The novel’s final section, “A Southern Gothic Silhouette,” jumps ahead to 2024, to the last day of Izzy’s career as a social worker at New Orleans General Hospital. In New Orleans, Izzy has developed a fascination with an affliction that some of her former patients suffer—a condition that prevents them from seeing the moon. Over the course of this section, Izzy struggles to make sense of “moonlessness,” as she calls it, amidst a New Orleans perpetually threatened by catastrophe. With the guidance of a former patient named Teeter, Izzy becomes a minor livestreaming celebrity, attracting the interest of viewers who are fascinated by moonlessness and by Izzy’s efforts to cure the condition. Like the rest of the novel, this section is written with skill and sensitivity.

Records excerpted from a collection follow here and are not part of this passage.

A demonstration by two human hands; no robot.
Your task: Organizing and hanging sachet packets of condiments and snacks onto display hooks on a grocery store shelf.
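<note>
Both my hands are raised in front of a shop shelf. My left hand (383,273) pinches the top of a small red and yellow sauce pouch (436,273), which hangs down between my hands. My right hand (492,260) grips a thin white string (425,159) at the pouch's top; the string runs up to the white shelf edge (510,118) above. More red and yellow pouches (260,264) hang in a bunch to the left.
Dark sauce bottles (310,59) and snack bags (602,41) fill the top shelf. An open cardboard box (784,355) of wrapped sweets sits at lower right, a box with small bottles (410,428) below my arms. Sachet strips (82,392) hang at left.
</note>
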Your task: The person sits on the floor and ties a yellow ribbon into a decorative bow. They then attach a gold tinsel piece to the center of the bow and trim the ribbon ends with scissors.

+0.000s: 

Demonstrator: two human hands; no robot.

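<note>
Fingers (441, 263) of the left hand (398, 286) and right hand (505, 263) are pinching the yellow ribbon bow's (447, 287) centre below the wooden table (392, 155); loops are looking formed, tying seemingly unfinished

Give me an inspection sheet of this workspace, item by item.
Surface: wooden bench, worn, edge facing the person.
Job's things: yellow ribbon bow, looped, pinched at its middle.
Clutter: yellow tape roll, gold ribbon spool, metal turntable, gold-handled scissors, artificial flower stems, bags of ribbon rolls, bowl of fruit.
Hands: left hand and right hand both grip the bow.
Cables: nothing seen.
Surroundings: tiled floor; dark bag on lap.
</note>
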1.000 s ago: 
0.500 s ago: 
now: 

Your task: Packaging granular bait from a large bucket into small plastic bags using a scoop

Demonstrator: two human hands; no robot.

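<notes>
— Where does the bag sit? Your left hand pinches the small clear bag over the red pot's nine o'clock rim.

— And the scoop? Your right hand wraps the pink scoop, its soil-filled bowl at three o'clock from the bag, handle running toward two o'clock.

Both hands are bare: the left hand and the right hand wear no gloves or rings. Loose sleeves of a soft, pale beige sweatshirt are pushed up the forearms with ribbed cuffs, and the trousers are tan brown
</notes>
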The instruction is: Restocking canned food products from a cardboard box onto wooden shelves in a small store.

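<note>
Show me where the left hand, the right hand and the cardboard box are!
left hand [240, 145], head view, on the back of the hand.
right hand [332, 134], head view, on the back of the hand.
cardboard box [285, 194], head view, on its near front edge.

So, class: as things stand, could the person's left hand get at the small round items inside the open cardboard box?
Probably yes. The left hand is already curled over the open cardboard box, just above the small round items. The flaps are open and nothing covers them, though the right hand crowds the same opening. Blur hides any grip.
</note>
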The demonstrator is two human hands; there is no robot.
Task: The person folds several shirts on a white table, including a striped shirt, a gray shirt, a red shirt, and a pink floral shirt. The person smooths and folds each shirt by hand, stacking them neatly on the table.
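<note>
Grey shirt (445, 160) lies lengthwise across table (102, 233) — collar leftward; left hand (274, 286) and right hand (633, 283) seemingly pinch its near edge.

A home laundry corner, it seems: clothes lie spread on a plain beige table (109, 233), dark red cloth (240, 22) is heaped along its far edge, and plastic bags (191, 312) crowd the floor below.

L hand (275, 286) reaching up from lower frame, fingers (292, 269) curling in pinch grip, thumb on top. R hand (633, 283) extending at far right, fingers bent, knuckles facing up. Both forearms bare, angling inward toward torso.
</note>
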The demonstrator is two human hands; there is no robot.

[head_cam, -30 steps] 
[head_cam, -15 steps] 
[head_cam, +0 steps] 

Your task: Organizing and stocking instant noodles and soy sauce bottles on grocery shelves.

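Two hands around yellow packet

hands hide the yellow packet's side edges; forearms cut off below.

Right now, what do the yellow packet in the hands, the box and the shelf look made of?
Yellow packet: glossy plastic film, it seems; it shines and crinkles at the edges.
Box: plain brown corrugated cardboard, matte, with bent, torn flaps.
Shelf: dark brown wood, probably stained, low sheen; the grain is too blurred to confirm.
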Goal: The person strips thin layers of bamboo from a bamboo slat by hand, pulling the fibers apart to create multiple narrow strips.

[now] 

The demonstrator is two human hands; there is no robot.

If the action feels, at times, too freighted with symbolism, and if certain set pieces, such as a conspiracy-theoretical podcaster who unearths parts of Izzy’s backstory, seem a touch artificial, these effects are perhaps in keeping with the gothic tradition. Hawthorne used symbol and artifice in similar ways.
Over the course of its 350-some pages, The High Heaven strays far from southern New Mexico. And yet, part of its power derives from the ways in which the region remains present. A treatment that Izzy devises for moonlessness, for instance, involves positioning her moonless patients before old televisions, where they meditate on videos of the moon filmed from near wherever the patient’s childhood home was. In this way, Izzy and Teeter, who also happens to be from southern New Mexico, come to contemplate footage of the moon over SNM’s Sacramento Mountains—a “view of the moon from whatever genesis they’d fled.”
The moon over New Mexico: This image, imbued with Biblical resonance by the word “genesis,” caps off a chain of symbols that spans decades and narrative genres, linking outer space to American spirituality and present-day New Orleans to 1960s New Mexico. Since reading The High Heaven, I’ve found myself especially aware of the moon as it rises over my patch of New Mexico. In Wheeler’s telling, the moon embodies our ever-growing distance from the past and all the loss that that distance entails. As Izzy explains in one of her livestreams, the moon, “our lesser light,” was formed out of debris created by the collision of a planet with the early Earth. “Our lesser light shines as a beacon of the trauma that bore us,” Izzy says. “Now the moon is farther away, a quarter million miles, and inching further year after year as she slows down, further from the violence. From the beginning, I guess, we were always losing the moon.”
Jake Bartman’s short fiction has appeared in Story, Ninth Letter, Southern Indiana Review, Booth, and elsewhere. He lives in Santa Fe, New Mexico.